Le procès-verbal de cette assemblée compte autant que le bilan. Il acte l’approbation des comptes, l’affectation du résultat et la décharge accordée aux organes. Un dividende voté sans procès-verbal daté devient très difficile à défendre lors d’un contrôle, tout comme une réserve constituée sans décision formelle.

L’archivage clôt le processus. L’article 958f du Code des obligations fixe une conservation de dix ans à compter de la fin de l’exercice pour les livres, les pièces comptables, le rapport de gestion et le rapport de révision. Le support peut être électronique, à condition que le lien avec les opérations reste garanti et que la lecture demeure possible en tout temps. Le rapport de gestion et le rapport de révision réclament en plus un exemplaire imprimé et signé.

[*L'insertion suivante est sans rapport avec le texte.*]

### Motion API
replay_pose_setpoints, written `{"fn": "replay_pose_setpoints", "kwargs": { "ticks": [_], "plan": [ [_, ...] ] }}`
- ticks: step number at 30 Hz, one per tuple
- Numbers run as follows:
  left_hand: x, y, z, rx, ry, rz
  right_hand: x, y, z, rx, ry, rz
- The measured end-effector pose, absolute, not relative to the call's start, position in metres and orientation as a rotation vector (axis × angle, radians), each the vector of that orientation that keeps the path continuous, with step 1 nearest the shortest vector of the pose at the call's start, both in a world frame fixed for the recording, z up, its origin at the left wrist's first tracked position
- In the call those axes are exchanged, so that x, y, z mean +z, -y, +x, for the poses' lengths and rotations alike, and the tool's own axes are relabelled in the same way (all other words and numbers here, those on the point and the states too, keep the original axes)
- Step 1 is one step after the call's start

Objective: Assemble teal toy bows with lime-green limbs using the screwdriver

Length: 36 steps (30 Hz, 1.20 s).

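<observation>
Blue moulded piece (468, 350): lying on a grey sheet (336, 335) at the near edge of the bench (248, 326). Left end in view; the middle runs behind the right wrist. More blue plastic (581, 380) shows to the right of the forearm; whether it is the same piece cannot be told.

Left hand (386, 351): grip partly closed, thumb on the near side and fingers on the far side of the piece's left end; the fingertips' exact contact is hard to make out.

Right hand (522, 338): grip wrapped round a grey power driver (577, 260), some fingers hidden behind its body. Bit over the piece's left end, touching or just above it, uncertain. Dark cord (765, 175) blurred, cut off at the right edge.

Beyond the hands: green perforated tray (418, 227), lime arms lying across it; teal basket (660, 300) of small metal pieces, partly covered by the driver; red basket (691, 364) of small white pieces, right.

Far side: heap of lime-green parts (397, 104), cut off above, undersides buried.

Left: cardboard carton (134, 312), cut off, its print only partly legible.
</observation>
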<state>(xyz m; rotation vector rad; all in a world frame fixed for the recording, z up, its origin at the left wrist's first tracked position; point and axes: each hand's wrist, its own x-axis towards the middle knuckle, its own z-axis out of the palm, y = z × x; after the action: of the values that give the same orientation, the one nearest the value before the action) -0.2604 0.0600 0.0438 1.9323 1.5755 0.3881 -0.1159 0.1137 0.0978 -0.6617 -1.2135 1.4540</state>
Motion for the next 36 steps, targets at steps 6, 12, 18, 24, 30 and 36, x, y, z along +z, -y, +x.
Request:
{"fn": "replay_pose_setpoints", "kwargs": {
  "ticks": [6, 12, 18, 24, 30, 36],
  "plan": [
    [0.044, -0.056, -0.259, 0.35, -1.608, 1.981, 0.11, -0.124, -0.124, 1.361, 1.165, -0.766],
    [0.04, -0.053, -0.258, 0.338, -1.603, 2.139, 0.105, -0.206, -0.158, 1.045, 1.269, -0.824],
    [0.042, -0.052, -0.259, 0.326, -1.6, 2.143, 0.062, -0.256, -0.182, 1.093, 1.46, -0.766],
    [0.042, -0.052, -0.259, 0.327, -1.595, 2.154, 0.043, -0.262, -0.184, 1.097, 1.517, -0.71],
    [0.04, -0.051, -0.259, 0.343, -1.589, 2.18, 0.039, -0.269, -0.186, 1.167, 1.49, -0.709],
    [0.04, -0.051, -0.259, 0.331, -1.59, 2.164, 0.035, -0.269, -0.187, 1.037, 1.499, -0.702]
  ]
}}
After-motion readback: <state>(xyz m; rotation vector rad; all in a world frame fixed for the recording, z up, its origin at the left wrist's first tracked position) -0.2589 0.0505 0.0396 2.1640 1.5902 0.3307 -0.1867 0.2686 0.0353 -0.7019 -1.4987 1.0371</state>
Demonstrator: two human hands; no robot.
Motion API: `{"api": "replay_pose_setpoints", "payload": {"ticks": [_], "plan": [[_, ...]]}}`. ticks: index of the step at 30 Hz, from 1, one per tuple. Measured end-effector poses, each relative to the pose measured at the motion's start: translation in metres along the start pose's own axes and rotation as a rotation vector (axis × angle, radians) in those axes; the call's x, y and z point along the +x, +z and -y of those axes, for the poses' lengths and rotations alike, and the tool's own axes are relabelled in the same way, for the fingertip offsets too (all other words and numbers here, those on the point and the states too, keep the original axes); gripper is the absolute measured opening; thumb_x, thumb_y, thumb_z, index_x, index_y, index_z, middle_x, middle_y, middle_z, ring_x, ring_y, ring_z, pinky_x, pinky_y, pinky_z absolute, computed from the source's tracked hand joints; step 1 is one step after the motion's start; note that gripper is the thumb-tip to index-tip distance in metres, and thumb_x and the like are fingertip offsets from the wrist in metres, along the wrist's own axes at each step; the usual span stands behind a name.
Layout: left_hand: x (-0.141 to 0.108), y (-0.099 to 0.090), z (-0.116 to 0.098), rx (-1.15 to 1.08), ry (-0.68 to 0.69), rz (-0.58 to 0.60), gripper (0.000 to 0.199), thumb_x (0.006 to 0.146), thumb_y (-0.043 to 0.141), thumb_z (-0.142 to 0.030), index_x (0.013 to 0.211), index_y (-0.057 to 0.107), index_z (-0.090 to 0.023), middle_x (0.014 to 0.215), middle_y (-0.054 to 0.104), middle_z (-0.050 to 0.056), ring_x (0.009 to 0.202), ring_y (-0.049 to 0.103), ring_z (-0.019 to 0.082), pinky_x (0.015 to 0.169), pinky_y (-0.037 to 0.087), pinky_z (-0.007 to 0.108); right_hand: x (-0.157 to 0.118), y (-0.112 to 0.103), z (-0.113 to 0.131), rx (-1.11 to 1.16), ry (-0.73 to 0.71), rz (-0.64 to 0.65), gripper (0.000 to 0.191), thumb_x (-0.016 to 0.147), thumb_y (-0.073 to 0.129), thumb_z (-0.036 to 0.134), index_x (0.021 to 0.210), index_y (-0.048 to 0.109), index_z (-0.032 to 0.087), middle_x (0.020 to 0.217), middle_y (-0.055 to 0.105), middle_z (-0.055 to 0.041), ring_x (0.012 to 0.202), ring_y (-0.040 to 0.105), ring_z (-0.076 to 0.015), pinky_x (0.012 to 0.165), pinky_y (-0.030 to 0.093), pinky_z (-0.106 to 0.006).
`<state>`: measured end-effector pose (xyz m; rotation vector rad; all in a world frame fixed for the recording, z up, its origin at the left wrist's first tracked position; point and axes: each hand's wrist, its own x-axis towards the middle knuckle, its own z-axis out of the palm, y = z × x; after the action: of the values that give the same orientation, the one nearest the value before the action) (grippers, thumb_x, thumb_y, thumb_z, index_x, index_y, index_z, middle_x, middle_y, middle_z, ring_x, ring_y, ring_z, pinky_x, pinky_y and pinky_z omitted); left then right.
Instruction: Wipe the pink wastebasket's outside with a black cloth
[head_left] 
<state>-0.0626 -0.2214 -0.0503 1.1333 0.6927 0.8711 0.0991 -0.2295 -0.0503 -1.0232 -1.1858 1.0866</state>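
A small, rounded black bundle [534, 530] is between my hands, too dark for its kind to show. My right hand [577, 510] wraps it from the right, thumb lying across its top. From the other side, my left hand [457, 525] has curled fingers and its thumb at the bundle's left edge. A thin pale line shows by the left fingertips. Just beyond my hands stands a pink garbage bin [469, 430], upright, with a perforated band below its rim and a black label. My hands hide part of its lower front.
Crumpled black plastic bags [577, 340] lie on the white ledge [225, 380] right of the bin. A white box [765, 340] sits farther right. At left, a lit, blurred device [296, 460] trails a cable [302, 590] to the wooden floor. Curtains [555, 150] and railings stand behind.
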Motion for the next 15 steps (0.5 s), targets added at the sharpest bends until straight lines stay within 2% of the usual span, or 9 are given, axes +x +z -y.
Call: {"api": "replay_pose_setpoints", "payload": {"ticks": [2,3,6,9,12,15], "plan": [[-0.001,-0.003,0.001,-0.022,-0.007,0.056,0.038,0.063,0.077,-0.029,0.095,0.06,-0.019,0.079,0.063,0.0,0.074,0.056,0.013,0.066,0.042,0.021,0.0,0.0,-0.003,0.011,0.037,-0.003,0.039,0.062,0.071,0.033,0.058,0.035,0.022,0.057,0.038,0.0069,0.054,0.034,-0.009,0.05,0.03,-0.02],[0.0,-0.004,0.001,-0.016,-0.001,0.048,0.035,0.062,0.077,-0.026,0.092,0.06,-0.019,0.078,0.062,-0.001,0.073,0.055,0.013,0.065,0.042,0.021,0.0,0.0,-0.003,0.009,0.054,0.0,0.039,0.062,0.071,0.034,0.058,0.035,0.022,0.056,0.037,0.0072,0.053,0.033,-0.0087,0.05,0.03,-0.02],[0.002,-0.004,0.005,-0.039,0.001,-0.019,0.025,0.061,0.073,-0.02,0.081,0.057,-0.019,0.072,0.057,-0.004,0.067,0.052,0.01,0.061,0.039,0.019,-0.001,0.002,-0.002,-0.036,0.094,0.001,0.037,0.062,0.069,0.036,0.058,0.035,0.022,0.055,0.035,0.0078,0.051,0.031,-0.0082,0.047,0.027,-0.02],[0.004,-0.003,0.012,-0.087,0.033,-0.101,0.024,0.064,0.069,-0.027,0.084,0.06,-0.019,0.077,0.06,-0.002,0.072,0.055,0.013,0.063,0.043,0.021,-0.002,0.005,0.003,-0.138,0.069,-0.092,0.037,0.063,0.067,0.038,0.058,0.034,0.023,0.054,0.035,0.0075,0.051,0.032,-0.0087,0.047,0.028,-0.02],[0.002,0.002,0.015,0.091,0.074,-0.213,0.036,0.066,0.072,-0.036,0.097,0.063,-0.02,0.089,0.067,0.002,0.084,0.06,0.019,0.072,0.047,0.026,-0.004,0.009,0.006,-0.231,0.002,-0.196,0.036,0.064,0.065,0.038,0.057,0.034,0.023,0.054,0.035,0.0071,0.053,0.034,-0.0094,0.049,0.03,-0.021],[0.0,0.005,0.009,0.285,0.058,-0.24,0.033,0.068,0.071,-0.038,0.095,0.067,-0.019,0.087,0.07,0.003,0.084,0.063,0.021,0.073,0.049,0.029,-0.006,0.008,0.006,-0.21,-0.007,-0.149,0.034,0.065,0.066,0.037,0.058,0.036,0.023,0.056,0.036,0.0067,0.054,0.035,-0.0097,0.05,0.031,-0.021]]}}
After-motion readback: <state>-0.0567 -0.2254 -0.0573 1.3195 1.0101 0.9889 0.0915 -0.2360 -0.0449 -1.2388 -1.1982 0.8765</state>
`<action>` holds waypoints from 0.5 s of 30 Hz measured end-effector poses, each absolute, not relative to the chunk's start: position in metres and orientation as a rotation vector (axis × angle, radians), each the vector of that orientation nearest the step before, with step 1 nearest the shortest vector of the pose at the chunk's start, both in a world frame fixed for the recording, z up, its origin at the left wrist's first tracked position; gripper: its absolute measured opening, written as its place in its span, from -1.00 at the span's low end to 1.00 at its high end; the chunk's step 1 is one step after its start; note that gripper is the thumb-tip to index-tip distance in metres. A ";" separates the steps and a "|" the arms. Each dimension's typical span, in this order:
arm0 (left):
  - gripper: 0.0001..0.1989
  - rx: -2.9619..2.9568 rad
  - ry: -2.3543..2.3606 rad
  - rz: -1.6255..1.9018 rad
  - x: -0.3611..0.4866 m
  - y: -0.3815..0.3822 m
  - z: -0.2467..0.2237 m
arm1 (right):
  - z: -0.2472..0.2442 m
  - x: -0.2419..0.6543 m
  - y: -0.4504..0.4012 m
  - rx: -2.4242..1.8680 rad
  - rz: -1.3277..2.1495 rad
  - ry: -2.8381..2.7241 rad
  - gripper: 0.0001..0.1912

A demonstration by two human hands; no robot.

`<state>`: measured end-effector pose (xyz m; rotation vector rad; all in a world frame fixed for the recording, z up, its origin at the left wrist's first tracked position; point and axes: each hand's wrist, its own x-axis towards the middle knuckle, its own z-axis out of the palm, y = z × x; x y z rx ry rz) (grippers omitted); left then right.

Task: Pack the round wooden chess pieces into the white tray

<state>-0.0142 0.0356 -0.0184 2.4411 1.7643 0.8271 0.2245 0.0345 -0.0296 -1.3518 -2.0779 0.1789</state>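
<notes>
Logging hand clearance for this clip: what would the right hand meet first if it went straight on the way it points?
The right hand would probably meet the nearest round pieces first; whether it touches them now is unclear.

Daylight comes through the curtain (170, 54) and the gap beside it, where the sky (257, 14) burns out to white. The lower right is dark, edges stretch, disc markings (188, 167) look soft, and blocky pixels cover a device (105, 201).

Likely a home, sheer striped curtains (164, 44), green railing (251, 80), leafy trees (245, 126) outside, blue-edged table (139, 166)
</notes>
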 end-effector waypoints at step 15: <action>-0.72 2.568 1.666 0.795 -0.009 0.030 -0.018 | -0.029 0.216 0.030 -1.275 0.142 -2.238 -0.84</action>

Ce qui fait dérailler un bouclement

Les blocages se répètent d’une PME à l’autre, et ils tiennent rarement à la technique comptable.

  • Un compte d’attente jamais soldé qui absorbe les écritures non identifiées de l’année.
  • Des justificatifs manquants sur des paiements par carte, impossibles à reconstituer six mois plus tard.
  • Un compte courant associé qui grossit sans convention écrite ni intérêt, requalifiable en prestation appréciable en argent.
  • Un inventaire de stock ni daté ni signé, donc invérifiable.
  • Une concordance TVA jamais faite, découverte au premier contrôle avec plusieurs exercices d’écart.

Aucune de ces situations ne se corrige pendant le bouclement. Elles se préviennent en cours d’exercice, par un rapprochement bancaire mensuel et un classement des pièces au fil de l’eau.

Prochaine étape : posez votre rétroplanning à l’envers depuis la date de l’assemblée générale, en plaçant d’abord la déclaration des salaires à trente jours et la concordance TVA à cent quatre-vingts. Le reste du bouclement se déroule alors sans course contre la montre.